Morir, resucitar y la decisión de volver a empezar
Sus tres hijos varones llegaron al mundo con intervalos de un año. La niña que conformaría el grupo de cuatro hermanos, resultó un desafío y un milagro. Nury enfrentó uno de los momentos más duros de su vida: casi muere en el parto.
“Me trasladaron en avión a Córdoba e ingresé con gangrena uterina”, relata Nury. “Me salvaron en el Hospital Italiano. Me sacaron la matriz a los 25 años. Armando sufrió mucho y tuvo que pagar lo indecible y endeudarse para adelante. Pero me salvé. En el hospital me decían Jesús, pues resucité”.
Luego del renacimiento, Nury y Armando decidieron cambiar de vida. Ella tenía escribanía en Catamarca y su marido era empresario y contador, ambos eran exitosos, aunque todo a costa de mucho trabajo, sacrificio y esfuerzo.
“Sin embargo, contra viento y marea, nos vinimos a Capital”, cuenta. “Mi suegro nos decía siameses, éramos queridos en el pueblo, aunque no faltaban quienes pretendían separarnos, no podían concebir nuestro amor. El pueblo nos frenaba en nuestro potencial, entonces abandonamos todo y partimos Buenos Aires, tal como quisimos hacer de jovencitos. Fue un desafío empezar de nuevo sin ningún ingreso seguro, pero teníamos nuestras capacidades y experiencia”.
A los 66 y 70, cumplir la etapa que no vivieron a la edad correspondiente
Finalmente, el pueblo y las presiones de una familia querida habían quedado atrás. Ahora eran ellos, más unidos que nunca, dispuestos a enfrentar nuevos retos de la vida.
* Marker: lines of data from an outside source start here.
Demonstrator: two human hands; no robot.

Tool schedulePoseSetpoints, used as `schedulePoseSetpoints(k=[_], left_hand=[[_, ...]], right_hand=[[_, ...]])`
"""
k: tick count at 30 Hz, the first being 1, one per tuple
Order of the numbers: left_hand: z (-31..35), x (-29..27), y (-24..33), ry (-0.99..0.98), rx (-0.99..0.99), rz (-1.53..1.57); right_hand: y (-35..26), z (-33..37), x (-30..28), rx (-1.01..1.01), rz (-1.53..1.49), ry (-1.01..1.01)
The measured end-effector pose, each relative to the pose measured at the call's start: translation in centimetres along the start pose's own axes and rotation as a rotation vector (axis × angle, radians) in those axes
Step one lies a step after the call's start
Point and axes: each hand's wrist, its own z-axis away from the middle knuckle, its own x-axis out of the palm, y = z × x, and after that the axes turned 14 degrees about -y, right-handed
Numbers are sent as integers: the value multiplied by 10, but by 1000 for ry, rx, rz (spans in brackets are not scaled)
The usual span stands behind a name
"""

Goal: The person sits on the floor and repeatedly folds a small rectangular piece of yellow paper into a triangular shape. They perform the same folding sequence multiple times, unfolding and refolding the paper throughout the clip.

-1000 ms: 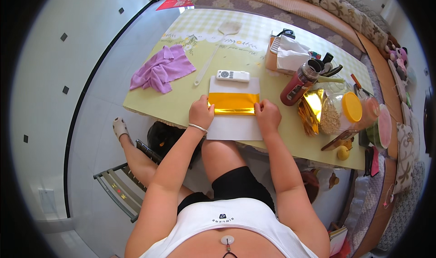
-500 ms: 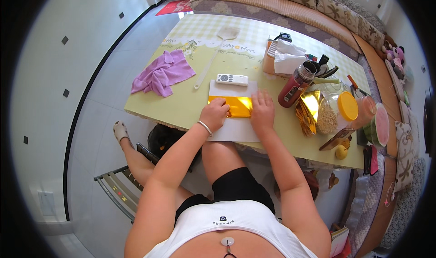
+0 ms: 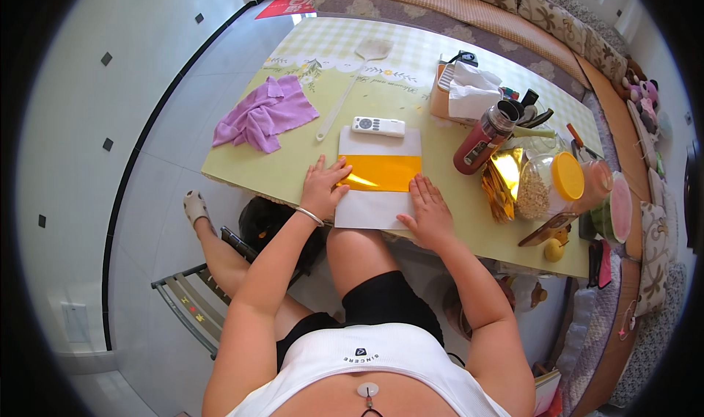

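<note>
A strip of shiny gold foil paper (image 3: 381, 173) lies flat across a white sheet of paper (image 3: 378, 210) near the table's front edge. My left hand (image 3: 323, 188) rests with spread fingers at the foil's left end, fingertips on its edge. At the other end my right hand (image 3: 431, 210) lies flat, its fingertips touching the foil's lower right corner. Neither hand grips anything. Across the upper part of the white sheet sits a white remote control (image 3: 378, 126).
A purple cloth (image 3: 265, 115) and a long-handled spatula (image 3: 356, 87) lie to the left. Toward the right stand a tissue box (image 3: 440, 98), a dark red flask (image 3: 480, 142), gold foil sheets (image 3: 500, 189), a yellow-lidded jar (image 3: 534, 189), a phone (image 3: 546, 228) and a cut watermelon (image 3: 614, 211).
Both hands have moved from on top of the foil to its two ends, the left going left and the right going down and outward. More of the foil now shows, smooth and flat.
</note>
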Motion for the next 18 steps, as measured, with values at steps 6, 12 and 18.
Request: schedulePoseSetpoints(k=[6,12,18], left_hand=[[-8,8,-35,105,-95,246],[13,-7,19,23,271,-208],[60,0,17,-207,14,-360]], right_hand=[[3,-3,-22,0,-118,-85],[-1,0,-18,0,-38,-48],[1,1,-12,-7,-42,-30]])
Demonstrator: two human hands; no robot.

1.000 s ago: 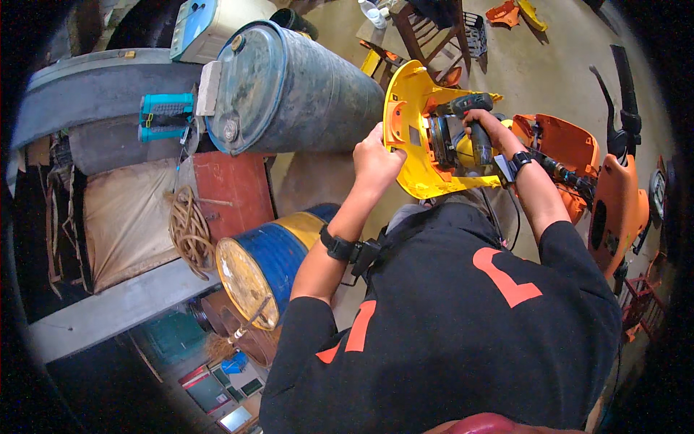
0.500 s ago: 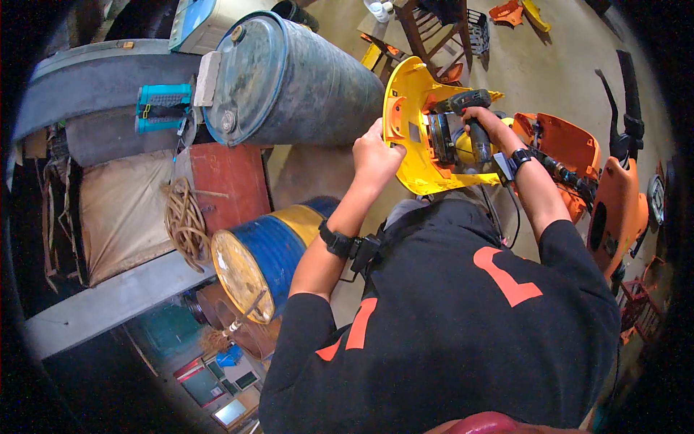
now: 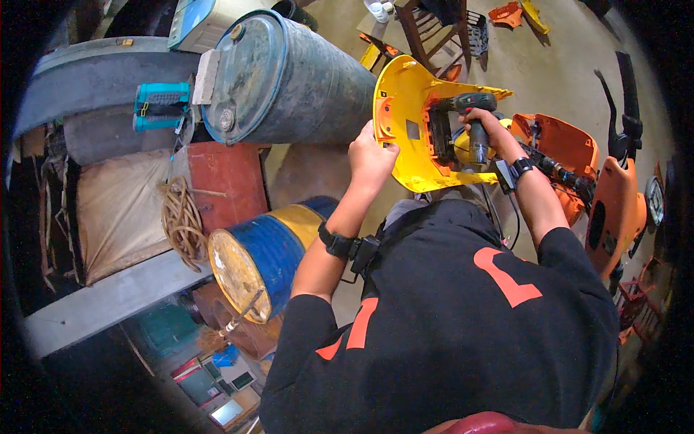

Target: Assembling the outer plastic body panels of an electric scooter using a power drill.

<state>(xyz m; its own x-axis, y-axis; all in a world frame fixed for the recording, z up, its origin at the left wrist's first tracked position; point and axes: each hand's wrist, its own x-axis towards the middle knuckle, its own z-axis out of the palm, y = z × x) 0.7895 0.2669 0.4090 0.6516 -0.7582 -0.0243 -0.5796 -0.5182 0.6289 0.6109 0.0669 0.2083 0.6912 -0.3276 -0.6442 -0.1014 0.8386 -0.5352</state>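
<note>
A curved yellow plastic body panel (image 3: 410, 160), with orange pieces along its inner side, is held up in front of my body. My left hand (image 3: 371, 160) has its fingers closed on the panel's left edge. In my right hand (image 3: 487, 124) is a black cordless drill (image 3: 474, 102), gripped by its handle. The drill's front end points left, into the panel's inner side near a dark frame-like part (image 3: 439, 136). Where the drill tip meets the panel is too small to make out.
An orange motor scooter body (image 3: 567, 145) with a black handlebar (image 3: 630, 108) stands close on my right. On the left are a large blue-grey barrel (image 3: 311, 87), a blue and yellow drum (image 3: 249, 264), a coil of rope (image 3: 181, 224) and a wooden chair (image 3: 434, 36) farther ahead.
The yellow panel has shifted slightly left and tilted, with my left hand moving along. My right hand and the drill have turned a little, and the drill stays against the panel's inner side.
</note>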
“Yo sobreviví un cáncer, lo que fue una nueva demostración de amor de mi Armando y él casi muere de una anemia perniciosa, pero acá seguimos”, sonríe emocionada. “Con los hijos ya mayores, hace diez años que estamos en romance permanente, viviendo como novios y haciendo cosas de adolescentes, cumpliendo la etapa que no vivimos a la edad correspondiente. Hoy, yo con 66 y él con 70, nos amamos más que el primer día”.
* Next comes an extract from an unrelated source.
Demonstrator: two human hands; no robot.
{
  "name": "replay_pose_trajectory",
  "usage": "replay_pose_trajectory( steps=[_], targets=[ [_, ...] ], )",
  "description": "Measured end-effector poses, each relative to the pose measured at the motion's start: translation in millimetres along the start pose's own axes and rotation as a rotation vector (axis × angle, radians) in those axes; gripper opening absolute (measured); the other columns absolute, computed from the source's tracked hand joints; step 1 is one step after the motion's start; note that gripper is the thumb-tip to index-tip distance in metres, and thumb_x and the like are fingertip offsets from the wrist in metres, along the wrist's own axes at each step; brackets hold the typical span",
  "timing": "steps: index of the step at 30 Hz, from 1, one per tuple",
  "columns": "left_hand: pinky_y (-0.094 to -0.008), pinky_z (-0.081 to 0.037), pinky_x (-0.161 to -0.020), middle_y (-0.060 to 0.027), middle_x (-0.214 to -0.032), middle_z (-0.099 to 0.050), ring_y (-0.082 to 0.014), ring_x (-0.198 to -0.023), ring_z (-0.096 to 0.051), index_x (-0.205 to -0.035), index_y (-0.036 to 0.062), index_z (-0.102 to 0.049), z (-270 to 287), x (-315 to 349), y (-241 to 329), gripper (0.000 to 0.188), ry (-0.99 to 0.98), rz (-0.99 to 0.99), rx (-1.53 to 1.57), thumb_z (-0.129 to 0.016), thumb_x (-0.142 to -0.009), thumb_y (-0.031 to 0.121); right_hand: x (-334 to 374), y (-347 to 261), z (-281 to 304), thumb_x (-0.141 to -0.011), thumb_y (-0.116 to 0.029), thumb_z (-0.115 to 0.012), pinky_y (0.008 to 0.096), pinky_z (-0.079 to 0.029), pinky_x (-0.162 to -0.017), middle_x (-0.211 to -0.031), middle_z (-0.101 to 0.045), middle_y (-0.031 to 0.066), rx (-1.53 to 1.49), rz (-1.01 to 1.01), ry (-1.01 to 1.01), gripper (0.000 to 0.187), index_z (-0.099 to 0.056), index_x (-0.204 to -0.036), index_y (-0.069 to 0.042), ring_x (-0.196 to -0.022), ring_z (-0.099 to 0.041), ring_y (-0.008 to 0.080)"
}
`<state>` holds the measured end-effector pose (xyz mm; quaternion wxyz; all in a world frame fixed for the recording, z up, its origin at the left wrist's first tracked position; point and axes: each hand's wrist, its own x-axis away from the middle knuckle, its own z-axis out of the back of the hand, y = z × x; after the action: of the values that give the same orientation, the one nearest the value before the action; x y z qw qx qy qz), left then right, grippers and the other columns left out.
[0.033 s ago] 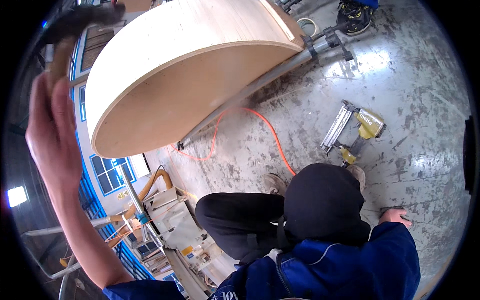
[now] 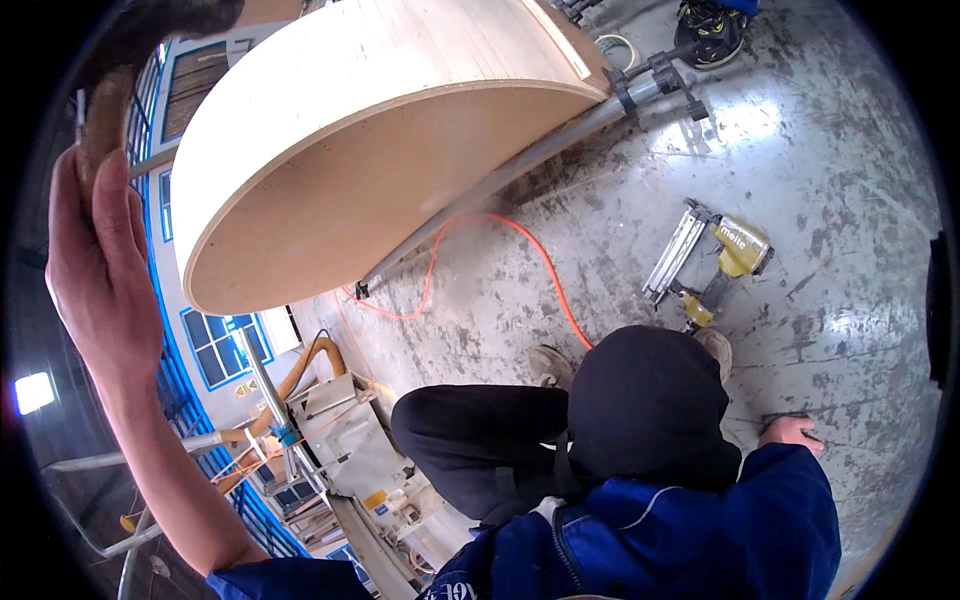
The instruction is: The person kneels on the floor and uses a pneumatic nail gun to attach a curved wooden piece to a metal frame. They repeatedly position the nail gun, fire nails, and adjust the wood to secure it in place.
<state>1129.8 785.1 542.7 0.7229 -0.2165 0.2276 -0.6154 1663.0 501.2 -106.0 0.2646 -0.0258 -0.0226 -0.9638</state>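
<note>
Clearly, the curved plywood shell (image 2: 330, 125), long axis slanting up rightward, lies right of the nearer left hand (image 2: 108, 275), whose grip is clamped round a hammer (image 2: 110, 105).

Head of hammer (image 2: 108, 112) was blurred, cut off by top edge; handle's lower end was hidden in L hand (image 2: 105, 270). R hand's (image 2: 790, 434) fingers were too small to tell apart. Curved plywd. shell (image 2: 390, 75) was cut off up top, co-worker's leg ditto above shoe (image 2: 708, 38). Orange hose (image 2: 548, 265) vanished behind R knee (image 2: 650, 400).
</note>
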Motion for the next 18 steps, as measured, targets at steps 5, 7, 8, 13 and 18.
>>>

“Estamos en el remanso de nuestras vidas, con once nietitos. Si tuviera que volver atravesar todos los sufrimientos vividos para llegar a mi presente...lo haría. Armando fue mi único novio desde los 12 y es mi gran amor. Tal vez la clave sea que siempre nos amamos y nos respetamos, disfrutamos estar juntos. Tuvimos nuestras crisis, pero las superamos con nuestra capacidad de diálogo, y con proyectos y metas conjuntas”, concluye conmovida.